■ **HOW TO COMPLETE THIS TASK**: For the records that follow, please set down exactly the lines between the one holding "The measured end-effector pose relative" and the one holding "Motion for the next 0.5", inclusive, and only those.

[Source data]
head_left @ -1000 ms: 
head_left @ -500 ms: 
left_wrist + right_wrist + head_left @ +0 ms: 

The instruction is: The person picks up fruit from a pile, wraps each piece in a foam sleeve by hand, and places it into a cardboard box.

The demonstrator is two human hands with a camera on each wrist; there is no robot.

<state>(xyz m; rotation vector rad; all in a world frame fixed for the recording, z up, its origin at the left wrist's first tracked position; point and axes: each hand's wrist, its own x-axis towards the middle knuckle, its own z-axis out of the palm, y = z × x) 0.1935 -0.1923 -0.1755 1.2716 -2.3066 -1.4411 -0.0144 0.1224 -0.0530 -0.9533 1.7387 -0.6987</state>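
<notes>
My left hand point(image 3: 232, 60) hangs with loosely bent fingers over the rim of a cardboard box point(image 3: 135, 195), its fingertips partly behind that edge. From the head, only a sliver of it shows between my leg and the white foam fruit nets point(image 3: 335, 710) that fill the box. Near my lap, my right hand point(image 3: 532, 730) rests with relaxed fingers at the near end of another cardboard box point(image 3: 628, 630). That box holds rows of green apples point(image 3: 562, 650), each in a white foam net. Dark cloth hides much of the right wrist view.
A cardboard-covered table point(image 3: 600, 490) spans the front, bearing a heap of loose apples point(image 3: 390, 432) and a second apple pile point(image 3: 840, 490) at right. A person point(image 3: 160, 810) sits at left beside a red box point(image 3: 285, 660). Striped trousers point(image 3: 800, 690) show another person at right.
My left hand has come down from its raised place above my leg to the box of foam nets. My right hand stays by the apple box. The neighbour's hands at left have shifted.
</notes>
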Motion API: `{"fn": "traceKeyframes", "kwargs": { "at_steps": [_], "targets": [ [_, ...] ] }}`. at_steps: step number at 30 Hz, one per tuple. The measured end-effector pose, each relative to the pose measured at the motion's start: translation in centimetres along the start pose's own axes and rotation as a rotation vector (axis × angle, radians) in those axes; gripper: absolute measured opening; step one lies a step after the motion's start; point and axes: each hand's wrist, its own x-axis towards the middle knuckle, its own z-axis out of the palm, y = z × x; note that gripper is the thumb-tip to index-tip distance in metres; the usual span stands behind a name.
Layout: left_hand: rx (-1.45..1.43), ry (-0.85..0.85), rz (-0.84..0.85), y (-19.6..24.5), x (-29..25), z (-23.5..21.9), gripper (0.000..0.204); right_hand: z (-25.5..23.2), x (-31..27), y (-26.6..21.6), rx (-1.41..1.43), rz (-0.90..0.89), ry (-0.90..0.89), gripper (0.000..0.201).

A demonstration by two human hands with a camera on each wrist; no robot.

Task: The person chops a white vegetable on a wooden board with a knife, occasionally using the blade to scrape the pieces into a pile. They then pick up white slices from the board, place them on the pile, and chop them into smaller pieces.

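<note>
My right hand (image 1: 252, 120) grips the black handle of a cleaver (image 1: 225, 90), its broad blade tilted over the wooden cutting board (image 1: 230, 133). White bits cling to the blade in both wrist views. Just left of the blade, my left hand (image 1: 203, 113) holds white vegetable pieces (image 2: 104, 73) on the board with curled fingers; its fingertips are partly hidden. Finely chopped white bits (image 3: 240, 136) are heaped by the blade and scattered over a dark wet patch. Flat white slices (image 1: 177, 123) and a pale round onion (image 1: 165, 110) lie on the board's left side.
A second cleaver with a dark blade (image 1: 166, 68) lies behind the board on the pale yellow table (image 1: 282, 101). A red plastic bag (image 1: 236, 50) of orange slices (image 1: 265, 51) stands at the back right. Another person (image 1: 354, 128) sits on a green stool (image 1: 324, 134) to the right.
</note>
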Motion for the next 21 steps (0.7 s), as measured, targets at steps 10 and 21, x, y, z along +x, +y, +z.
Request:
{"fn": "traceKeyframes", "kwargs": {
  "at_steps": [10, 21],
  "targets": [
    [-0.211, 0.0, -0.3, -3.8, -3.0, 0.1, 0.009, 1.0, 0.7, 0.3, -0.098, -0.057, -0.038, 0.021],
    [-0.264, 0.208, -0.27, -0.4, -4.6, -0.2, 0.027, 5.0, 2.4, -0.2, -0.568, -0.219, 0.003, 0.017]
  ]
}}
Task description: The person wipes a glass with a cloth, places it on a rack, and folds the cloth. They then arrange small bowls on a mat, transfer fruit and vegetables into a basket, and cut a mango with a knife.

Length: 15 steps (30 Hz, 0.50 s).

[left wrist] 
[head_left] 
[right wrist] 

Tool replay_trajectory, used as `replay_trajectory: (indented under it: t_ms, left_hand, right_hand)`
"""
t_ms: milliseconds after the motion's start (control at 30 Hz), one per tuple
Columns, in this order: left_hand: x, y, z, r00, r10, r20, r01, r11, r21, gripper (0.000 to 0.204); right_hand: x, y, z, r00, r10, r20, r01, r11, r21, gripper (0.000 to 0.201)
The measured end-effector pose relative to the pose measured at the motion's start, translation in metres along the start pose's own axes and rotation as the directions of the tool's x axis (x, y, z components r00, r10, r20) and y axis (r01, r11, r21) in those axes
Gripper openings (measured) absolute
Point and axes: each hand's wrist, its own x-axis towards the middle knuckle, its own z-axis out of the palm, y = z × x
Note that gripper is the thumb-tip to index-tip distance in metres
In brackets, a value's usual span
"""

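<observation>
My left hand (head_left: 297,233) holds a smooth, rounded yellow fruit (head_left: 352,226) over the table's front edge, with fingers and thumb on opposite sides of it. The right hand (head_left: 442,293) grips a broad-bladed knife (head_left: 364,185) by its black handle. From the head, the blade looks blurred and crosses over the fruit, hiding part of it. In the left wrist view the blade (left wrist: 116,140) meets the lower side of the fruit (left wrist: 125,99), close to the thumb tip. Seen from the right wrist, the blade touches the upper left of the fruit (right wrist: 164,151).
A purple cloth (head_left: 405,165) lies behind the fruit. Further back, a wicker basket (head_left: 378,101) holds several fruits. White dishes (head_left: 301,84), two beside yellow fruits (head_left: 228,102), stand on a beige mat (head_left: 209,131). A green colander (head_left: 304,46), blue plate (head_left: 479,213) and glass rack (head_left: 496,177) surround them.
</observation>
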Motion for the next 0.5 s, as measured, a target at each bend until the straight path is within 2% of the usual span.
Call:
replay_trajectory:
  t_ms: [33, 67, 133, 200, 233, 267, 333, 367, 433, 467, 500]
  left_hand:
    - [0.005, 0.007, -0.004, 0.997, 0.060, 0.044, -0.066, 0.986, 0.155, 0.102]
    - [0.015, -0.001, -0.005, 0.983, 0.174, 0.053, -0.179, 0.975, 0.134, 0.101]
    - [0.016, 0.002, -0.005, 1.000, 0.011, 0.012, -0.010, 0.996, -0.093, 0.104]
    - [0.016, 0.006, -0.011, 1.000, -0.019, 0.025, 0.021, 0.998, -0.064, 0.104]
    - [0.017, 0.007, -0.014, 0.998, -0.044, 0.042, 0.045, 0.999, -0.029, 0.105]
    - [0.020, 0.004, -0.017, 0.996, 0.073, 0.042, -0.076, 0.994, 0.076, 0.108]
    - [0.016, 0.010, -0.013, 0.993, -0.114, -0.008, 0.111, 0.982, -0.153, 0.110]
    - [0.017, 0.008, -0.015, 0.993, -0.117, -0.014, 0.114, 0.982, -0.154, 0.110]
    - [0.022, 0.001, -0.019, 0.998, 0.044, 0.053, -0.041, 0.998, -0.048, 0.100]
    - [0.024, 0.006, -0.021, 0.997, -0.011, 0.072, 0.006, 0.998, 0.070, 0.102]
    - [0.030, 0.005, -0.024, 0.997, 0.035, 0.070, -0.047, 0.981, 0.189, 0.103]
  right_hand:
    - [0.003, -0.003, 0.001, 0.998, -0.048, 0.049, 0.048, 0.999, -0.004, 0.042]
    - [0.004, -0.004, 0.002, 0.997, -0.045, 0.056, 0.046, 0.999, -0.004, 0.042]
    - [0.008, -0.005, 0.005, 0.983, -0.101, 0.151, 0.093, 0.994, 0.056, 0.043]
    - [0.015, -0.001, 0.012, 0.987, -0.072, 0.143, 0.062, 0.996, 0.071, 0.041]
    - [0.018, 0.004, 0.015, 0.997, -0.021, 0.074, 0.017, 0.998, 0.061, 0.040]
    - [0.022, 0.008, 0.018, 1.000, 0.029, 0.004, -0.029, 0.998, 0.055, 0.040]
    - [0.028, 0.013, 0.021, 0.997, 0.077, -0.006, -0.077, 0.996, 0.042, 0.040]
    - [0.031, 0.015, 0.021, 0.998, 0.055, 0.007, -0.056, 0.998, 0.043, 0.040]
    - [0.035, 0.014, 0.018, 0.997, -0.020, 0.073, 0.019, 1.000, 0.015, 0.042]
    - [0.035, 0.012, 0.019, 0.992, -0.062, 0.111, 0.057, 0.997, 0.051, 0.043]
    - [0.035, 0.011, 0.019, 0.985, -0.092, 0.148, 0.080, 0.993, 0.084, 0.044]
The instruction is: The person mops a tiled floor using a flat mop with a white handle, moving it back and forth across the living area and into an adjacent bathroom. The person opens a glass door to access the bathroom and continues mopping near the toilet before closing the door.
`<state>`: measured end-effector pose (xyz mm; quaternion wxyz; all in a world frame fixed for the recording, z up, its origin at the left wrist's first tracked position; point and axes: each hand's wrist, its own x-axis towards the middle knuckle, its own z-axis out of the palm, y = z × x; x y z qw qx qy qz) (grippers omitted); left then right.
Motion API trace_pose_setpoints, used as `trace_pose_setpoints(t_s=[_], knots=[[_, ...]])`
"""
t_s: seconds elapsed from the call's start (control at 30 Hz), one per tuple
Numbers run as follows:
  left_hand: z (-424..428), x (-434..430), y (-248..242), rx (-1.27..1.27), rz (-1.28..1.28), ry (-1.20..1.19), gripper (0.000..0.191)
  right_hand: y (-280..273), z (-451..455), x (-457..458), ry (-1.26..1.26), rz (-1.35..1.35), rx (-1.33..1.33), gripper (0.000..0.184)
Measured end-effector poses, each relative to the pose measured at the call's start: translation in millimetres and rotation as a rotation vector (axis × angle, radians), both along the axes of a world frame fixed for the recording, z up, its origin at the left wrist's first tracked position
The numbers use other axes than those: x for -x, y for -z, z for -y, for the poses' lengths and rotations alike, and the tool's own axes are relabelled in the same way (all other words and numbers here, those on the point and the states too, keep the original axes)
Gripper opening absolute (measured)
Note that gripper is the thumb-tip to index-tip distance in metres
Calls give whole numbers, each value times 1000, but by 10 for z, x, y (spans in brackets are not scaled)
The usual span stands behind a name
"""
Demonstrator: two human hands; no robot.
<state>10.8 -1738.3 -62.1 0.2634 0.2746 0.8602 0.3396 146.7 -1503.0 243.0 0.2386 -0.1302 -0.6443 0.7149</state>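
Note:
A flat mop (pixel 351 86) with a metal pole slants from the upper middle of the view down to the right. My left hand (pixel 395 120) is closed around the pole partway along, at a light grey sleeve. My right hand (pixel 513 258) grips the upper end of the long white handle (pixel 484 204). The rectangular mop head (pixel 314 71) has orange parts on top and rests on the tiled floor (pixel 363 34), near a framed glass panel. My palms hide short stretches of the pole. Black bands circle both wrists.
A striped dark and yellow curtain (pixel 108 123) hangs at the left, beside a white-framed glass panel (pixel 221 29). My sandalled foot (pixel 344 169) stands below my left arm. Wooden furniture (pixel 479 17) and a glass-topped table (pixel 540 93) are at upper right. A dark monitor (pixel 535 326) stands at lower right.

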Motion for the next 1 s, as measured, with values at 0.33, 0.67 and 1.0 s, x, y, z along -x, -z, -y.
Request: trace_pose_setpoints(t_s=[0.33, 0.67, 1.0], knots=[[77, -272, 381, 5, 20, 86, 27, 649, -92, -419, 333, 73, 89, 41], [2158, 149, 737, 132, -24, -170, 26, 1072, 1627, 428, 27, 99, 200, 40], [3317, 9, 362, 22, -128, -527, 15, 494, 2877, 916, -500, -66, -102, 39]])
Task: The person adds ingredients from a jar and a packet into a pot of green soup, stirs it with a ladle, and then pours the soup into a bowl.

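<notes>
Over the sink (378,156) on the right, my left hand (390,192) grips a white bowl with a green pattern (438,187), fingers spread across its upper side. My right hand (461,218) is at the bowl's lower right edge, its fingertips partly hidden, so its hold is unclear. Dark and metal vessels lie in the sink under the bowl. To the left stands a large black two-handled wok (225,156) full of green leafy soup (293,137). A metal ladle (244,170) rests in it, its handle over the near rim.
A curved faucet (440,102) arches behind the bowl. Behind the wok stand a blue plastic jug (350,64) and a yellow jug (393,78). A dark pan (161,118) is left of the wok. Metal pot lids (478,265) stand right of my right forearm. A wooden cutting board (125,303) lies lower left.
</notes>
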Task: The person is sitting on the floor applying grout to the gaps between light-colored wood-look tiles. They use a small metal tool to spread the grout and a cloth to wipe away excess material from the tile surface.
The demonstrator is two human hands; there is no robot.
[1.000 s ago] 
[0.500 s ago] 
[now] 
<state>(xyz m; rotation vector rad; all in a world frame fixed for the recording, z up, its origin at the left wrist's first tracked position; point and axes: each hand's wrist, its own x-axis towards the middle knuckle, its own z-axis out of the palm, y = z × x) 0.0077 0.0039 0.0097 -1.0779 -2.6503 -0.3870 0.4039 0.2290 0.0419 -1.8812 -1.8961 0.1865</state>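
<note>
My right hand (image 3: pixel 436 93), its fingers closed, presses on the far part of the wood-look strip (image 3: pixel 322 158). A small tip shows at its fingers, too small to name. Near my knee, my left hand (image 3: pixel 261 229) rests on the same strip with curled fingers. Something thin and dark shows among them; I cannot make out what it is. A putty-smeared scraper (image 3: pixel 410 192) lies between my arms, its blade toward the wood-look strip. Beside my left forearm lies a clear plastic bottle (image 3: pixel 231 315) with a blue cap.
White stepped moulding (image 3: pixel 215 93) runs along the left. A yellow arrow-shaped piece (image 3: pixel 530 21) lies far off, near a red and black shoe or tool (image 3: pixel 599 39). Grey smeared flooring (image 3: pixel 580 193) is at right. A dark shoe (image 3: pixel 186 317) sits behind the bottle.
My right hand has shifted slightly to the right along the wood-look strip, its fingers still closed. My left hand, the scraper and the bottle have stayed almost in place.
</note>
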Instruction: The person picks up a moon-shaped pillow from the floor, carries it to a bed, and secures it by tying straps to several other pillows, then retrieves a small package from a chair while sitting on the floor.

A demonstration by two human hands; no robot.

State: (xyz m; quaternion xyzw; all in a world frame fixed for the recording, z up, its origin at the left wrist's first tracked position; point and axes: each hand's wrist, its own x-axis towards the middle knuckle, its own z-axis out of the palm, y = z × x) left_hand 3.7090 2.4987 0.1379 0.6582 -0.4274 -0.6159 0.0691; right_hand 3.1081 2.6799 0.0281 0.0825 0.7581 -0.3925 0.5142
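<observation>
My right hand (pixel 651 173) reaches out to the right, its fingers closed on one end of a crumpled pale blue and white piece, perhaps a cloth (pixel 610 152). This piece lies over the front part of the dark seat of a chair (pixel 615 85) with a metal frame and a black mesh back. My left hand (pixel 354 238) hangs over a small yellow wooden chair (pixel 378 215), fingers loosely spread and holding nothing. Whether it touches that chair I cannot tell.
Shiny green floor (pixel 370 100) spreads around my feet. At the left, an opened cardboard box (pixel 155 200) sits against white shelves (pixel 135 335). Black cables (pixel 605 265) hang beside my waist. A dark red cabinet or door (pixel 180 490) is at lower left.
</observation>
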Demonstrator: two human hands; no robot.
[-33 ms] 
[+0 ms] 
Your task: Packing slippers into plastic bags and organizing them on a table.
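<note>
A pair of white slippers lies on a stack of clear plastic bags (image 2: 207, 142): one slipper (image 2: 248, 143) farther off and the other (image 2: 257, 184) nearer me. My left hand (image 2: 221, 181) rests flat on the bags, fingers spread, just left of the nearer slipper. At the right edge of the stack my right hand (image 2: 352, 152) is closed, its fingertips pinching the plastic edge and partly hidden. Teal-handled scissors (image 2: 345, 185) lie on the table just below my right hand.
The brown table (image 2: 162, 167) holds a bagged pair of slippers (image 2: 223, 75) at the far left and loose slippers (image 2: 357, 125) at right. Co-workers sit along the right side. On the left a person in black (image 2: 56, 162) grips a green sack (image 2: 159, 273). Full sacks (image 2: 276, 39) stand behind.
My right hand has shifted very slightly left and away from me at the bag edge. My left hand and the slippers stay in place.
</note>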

■ **RESPONSE TO THE EXERCISE**:
The measured end-effector pose relative to the pose measured at the motion's start, translation in metres along the start pose's own axes and rotation as the directions of the tool's x axis (x, y, z components r00, r10, r20) and y axis (r01, r11, r21) in those axes
Gripper openings (measured) absolute
Point and axes: each hand's wrist, its own x-axis towards the middle knuckle, its own z-axis out of the palm, y = z × x
Note that gripper is the thumb-tip to index-tip distance in metres
In brackets, a value's usual span
"""

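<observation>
My left hand (head_left: 297,233) holds a smooth, rounded yellow fruit (head_left: 352,226) over the table's front edge, with fingers and thumb on opposite sides of it. The right hand (head_left: 442,293) grips a broad-bladed knife (head_left: 364,185) by its black handle. From the head, the blade looks blurred and crosses over the fruit, hiding part of it. In the left wrist view the blade (left wrist: 116,140) meets the lower side of the fruit (left wrist: 125,99), close to the thumb tip. Seen from the right wrist, the blade touches the upper left of the fruit (right wrist: 164,151).
A purple cloth (head_left: 405,165) lies behind the fruit. Further back, a wicker basket (head_left: 378,101) holds several fruits. White dishes (head_left: 301,84), two beside yellow fruits (head_left: 228,102), stand on a beige mat (head_left: 209,131). A green colander (head_left: 304,46), blue plate (head_left: 479,213) and glass rack (head_left: 496,177) surround them.
</observation>
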Motion for the next 0.5 s, as measured, a target at each bend until the straight path is within 2% of the usual span.

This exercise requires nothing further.